Google-Suche zeigt, was viele von Klimaaktivisten halten
«Darf ich Klima-Aktivisten anpinkeln?» ist ein beliebter Suchbegriff bei Google. Einer, der unsere Gesellschaft widerspiegelt, so Experten.
Das Wichtigste in Kürze
- Es herrscht eine grosse Gewaltbereitschaft gegen Klimaaktivisten.
- Dies lässt sich aus automatisch vervollständigten Suchvorschlägen bei Google ableiten.
- Ein Soziologe findet dies bedenklich und appelliert daran, mehr «nachzudenken».
Diese Suchanfrage sorgt für Stirnrunzeln: Tippte man bei Google vergangene Woche «Darf man Klim» ein, schlug die Suchmaschine als Erstes vor: «Darf man Klimaaktivisten überfahren».
Inzwischen erscheint dieser Suchbegriff an dritter Stelle, abgelöst wurde er durch: «Darf man Klimaaktivisten von der Strasse entfernen». Auch vorgeschlagen werden sogar Eingaben wie «Darf man Klimaaktivisten anpinkeln», oder «Darf man Klima Kleber schlagen». Wie bitte?
Wie kommen solche Eingaben zustande, und was sagen diese über Google-Nutzer aus? Christine Plote von der Open Search Foundation, die sich mit Suchmaschinen-Fragen auseinandersetzt, erklärt: «Diese ‹Suchvorschläge› nennt Google ‹Autocomplete›.»
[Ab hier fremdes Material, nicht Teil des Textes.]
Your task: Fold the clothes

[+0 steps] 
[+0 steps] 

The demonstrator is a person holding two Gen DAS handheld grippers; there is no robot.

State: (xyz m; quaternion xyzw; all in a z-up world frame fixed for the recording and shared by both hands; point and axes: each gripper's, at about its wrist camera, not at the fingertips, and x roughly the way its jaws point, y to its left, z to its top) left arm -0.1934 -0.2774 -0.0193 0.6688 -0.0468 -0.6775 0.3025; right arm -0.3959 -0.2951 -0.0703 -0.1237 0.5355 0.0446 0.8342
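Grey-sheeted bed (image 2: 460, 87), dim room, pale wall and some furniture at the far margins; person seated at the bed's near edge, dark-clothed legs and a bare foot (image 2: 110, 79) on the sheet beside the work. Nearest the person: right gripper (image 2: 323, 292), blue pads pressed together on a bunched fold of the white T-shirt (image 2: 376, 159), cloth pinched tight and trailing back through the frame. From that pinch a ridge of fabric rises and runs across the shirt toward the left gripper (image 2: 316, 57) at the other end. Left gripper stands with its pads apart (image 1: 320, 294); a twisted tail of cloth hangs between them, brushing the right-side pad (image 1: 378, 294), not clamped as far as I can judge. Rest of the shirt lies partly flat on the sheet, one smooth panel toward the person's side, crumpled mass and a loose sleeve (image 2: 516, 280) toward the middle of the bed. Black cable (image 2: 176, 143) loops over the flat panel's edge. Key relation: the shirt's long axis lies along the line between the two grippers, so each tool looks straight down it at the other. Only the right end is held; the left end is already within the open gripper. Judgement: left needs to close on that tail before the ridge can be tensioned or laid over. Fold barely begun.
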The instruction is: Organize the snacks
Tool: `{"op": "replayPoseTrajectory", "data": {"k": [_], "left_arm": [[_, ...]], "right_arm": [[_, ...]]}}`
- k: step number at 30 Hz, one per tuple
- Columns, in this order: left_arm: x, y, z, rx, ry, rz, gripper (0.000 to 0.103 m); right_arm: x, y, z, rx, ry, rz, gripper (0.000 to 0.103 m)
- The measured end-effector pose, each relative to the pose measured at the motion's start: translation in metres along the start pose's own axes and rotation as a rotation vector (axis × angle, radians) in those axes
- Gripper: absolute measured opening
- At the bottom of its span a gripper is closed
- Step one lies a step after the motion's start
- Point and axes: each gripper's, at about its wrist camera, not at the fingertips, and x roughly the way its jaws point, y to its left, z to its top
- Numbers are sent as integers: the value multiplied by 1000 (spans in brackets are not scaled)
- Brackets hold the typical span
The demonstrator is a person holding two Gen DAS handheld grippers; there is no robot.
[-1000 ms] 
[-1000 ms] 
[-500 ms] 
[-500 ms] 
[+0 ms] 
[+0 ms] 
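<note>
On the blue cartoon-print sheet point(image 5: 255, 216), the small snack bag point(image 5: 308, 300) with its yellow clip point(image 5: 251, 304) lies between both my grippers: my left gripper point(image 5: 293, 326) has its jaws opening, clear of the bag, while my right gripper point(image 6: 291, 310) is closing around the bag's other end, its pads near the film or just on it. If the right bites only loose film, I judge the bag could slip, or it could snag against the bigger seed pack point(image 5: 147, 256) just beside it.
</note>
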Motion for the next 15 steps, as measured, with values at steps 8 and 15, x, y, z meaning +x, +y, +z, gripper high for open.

Google betone, dass diese scheinbaren «Vorschläge» viel mehr «Vorhersagen» seien, die eine beabsichtigte Suche schneller vervollständigen sollen.
Verkauft würden diese von Google als «grosse Zeitersparnis». Die Angaben widerspiegelten dabei tatsächlich unsere Gesellschaft. «Es handelt sich um Suchanfragen von anderen Menschen, um Gedanken», weiss Plote. Der Hass auf Klimaaktivisten ist also – zumindest teilweise – real.
Gleichzeitig stellt sie fest: «Eine solche Suchanfrage kann auch durch echtes Interesse gesteuert sein. Im Sinne von: ‹Stimmt es wirklich, dass man Klimaaktivisten überfahren darf? Das kann doch nicht sein›.»
In der Regel sei es ausserdem so, dass bestimmte Themen durch Suchmaschinen verstärkt werden können. Die Algorithmen von Google seien hier jedoch sehr intransparent. «Es gibt beispielsweise Studien, die zeigen, dass extreme Ansichten und Webseiten nach oben gerankt werden. Das wird von manchen sogar bewusst ausgenutzt.»
Das grosse Problem: «Diese Vorhersagen werden von Suchenden meist als Vorschläge oder sogar Meinung verstanden», so Plote. Autocomplete beeinflusse die Suchenden so in ihrer Suchentscheidung und gebe ungefragt Informationen, bevor man seine Suchanfrage vervollständigt.
«Suchvorschläge» bei Google: Soziologe erklärt Hass auf Klimaaktivisten
«Diese Vorschläge beeinflussen also direkt, wie die Nutzer der Suchmaschine die Welt wahrnehmen. Wenn wir uns dann noch bewusst machen, wie dominant Google ist, ist das eine Menge Einfluss.»
Komme hinzu: Je provokanter ein solcher Autocomplete-Suchvorschlag ist, desto mehr wird er angeklickt. «Ein Teufelskreis also, der solche Vorschläge in den Suchtrends weiter hochspült.»
Grundsätzlich sind die vermeintlichen Suchvorschläge also Folge des Suchverhaltens vieler Menschen. Doch woher der ganze Hass gegen Klimaaktivisten? Soziologe Ueli Mäder von der Uni Basel erläutert: «Unsere Gesellschaft ist konkurrenz- und geldgetrieben. Je schneller, desto besser, lautet das Motto.»
Was den gewohnten Ablauf störe – etwa Klimademos –, mache «aggressiv». Das zeigen nicht zuletzt die Videos vom Schweizer Komiker Zeki. In einem gibt er vor, Klimaaktivistinnen mit einem LKW zu überfahren. In einem anderen mit einem Flugzeug.
Der Trend verstärke sich ausserdem medial, die Leute kämen mit «Kurzfutter zum Spektakel». Mäder führt aus: «Suchmaschinen bilden das ab und spuren vor. Action geht vor.»
Wichtig wären Hintergründe, die zum Denken anregen. Mäder stellt in den Raum: «Etwa die Frage, was Klimaaktive umtreibt. Ihr Mut spiegelt unsere Lethargie.»